• **Your goal**:
Word for word, transcribe the data below from the line with "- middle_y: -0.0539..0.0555" to the line with "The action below", keeping both of those lines.

• **Records provided**:

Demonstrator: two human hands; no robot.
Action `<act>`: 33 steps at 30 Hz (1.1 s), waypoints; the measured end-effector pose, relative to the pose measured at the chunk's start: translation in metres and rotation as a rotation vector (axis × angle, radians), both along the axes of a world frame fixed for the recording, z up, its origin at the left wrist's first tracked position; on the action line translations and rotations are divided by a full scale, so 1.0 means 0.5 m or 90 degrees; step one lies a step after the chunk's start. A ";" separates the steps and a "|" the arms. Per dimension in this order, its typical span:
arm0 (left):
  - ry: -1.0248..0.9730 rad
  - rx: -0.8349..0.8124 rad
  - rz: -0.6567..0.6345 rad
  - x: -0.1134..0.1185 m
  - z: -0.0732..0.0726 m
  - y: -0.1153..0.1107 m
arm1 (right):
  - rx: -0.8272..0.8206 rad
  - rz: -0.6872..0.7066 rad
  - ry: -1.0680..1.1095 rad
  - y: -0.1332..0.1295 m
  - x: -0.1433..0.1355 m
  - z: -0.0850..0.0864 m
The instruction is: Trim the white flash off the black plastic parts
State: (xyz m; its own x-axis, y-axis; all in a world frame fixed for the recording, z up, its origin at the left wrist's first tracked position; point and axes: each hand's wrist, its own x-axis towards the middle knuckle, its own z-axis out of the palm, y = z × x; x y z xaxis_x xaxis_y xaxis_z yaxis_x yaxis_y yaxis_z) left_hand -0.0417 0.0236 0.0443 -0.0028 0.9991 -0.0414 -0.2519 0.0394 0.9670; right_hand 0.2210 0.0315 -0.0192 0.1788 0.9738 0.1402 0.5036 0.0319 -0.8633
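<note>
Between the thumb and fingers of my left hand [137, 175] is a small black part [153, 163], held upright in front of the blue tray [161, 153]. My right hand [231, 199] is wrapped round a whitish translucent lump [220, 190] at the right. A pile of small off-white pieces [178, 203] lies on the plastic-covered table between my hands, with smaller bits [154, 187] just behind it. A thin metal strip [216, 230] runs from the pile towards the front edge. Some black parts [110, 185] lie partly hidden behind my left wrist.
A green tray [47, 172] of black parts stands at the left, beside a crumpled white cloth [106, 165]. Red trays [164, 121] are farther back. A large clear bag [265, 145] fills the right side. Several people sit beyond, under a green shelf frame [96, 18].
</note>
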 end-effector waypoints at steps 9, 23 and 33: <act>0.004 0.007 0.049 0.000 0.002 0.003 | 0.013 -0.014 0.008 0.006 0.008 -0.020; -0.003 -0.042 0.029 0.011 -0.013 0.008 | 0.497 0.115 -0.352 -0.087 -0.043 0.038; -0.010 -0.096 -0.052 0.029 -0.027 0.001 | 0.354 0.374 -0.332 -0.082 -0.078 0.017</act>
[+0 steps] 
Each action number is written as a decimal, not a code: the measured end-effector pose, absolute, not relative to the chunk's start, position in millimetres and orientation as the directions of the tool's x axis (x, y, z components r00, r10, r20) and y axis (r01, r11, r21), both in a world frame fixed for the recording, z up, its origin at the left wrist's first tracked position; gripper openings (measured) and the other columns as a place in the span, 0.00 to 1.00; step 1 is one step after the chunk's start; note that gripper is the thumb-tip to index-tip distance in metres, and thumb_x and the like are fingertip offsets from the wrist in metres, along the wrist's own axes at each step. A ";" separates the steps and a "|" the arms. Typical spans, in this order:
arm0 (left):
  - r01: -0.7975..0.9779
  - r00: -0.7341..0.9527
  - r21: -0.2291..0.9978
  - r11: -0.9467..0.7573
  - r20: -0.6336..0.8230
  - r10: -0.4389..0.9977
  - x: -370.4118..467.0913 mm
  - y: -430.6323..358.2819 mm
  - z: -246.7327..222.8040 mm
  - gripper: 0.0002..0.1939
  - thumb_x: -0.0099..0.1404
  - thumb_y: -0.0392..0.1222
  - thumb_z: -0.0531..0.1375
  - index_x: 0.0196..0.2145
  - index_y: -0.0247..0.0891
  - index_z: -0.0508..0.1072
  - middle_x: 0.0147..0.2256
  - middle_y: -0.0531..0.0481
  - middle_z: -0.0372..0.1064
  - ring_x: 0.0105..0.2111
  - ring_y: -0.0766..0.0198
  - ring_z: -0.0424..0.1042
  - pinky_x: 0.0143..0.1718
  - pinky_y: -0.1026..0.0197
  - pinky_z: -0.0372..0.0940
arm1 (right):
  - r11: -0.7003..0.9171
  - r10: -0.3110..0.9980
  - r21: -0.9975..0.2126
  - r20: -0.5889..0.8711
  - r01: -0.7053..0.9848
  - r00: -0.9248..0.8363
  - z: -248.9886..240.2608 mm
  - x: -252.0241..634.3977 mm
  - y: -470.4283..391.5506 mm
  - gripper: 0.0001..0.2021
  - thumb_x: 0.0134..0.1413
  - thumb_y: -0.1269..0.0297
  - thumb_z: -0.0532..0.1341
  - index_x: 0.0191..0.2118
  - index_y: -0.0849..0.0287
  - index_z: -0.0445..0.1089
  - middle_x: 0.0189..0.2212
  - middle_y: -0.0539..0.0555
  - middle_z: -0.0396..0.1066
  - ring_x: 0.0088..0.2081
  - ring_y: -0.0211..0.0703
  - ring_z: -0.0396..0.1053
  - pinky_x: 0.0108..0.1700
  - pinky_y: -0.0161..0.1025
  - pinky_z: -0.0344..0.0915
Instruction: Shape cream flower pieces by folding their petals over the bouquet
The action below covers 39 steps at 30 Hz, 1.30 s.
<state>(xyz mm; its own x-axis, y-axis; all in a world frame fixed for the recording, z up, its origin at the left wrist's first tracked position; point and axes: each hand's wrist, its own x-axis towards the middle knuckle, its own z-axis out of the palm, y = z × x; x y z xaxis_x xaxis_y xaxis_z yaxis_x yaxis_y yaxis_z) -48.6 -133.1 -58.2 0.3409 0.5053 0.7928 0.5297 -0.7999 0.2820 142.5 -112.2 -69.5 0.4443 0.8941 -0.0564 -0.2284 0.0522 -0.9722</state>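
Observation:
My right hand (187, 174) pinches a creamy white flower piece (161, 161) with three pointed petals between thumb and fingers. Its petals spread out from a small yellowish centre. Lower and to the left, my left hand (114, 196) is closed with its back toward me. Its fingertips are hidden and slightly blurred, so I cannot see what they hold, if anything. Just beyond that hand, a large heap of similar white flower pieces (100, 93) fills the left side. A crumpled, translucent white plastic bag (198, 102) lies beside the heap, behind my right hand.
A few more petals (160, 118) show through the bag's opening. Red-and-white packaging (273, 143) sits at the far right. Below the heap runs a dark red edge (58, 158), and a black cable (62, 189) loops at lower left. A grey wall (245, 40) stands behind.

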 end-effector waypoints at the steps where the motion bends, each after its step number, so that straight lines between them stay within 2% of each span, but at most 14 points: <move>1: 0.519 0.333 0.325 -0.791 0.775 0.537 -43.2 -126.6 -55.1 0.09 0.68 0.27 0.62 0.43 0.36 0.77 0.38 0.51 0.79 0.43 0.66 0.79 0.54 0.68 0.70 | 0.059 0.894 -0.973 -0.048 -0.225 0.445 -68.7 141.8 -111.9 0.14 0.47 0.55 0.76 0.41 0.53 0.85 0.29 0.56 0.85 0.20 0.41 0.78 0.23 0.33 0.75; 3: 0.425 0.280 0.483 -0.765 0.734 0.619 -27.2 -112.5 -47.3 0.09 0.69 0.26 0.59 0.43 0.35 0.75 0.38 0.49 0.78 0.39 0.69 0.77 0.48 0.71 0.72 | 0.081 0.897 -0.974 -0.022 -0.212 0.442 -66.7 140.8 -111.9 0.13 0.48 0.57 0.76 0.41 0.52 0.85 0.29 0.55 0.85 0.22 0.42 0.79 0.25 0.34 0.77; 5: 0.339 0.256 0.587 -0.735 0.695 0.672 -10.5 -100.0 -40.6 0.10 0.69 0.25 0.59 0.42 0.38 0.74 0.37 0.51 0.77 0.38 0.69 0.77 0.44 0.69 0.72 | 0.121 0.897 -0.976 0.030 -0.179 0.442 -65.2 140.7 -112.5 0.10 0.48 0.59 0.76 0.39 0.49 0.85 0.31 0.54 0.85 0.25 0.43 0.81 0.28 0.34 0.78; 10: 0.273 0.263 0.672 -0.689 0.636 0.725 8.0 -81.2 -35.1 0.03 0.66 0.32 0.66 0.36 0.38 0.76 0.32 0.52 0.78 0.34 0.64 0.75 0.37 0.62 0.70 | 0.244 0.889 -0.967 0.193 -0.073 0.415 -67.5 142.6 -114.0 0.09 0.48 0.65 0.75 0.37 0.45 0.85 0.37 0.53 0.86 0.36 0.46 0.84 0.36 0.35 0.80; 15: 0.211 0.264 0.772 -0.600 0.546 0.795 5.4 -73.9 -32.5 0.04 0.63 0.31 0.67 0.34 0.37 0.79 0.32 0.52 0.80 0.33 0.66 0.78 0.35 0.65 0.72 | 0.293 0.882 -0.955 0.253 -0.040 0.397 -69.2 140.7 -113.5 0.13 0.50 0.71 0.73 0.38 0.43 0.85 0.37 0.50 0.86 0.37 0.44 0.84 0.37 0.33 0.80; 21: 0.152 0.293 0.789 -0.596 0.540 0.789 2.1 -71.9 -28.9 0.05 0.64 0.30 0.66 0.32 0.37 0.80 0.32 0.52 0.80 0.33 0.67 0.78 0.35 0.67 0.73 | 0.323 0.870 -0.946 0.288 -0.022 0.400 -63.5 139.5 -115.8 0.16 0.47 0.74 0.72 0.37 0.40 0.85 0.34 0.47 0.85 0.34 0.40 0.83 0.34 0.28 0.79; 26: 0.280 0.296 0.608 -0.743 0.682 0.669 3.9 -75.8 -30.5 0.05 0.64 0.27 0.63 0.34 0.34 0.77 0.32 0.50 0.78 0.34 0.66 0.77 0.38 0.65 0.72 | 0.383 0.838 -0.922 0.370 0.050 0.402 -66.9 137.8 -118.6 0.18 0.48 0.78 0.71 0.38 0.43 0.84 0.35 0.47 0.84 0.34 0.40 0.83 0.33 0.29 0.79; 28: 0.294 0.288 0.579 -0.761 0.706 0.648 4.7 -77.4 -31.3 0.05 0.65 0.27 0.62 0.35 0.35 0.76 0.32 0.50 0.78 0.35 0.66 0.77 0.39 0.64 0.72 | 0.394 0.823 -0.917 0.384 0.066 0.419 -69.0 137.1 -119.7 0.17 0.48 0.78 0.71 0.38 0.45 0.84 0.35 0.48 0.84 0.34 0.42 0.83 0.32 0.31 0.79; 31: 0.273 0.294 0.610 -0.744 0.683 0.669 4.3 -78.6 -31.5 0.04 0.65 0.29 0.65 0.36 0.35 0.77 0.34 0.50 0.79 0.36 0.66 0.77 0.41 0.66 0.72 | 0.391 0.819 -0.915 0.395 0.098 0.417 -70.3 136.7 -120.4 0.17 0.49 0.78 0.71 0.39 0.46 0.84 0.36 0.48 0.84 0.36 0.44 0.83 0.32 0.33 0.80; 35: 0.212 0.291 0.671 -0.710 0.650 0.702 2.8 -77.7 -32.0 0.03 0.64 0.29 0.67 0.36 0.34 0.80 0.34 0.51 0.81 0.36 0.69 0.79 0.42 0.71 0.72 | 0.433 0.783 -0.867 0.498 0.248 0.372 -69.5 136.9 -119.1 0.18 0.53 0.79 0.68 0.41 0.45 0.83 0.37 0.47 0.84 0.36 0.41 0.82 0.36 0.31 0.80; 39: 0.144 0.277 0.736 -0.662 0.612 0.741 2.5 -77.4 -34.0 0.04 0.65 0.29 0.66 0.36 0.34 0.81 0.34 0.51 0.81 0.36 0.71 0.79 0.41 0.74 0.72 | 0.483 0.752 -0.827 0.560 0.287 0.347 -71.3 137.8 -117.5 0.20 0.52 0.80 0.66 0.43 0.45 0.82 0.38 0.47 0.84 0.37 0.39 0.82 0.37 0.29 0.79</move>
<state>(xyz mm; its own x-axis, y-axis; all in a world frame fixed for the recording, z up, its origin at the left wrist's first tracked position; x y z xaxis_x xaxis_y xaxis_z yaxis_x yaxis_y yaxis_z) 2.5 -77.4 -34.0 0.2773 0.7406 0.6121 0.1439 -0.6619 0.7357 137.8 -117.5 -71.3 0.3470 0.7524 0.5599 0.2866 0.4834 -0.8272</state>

• **Your solution**:
  - middle_y: -0.0539..0.0555
  - middle_z: -0.0396..0.1066
  - ring_x: 0.0088..0.2081
  - ring_y: -0.0211..0.0703
  - ring_z: -0.0396..0.1053
  - pinky_x: 0.0108..0.1700
  - pinky_y: -0.0161..0.1025
  - pinky_z: -0.0344..0.0915
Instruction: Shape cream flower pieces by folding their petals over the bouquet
The action below covers 39 steps at 30 Hz, 1.30 s.

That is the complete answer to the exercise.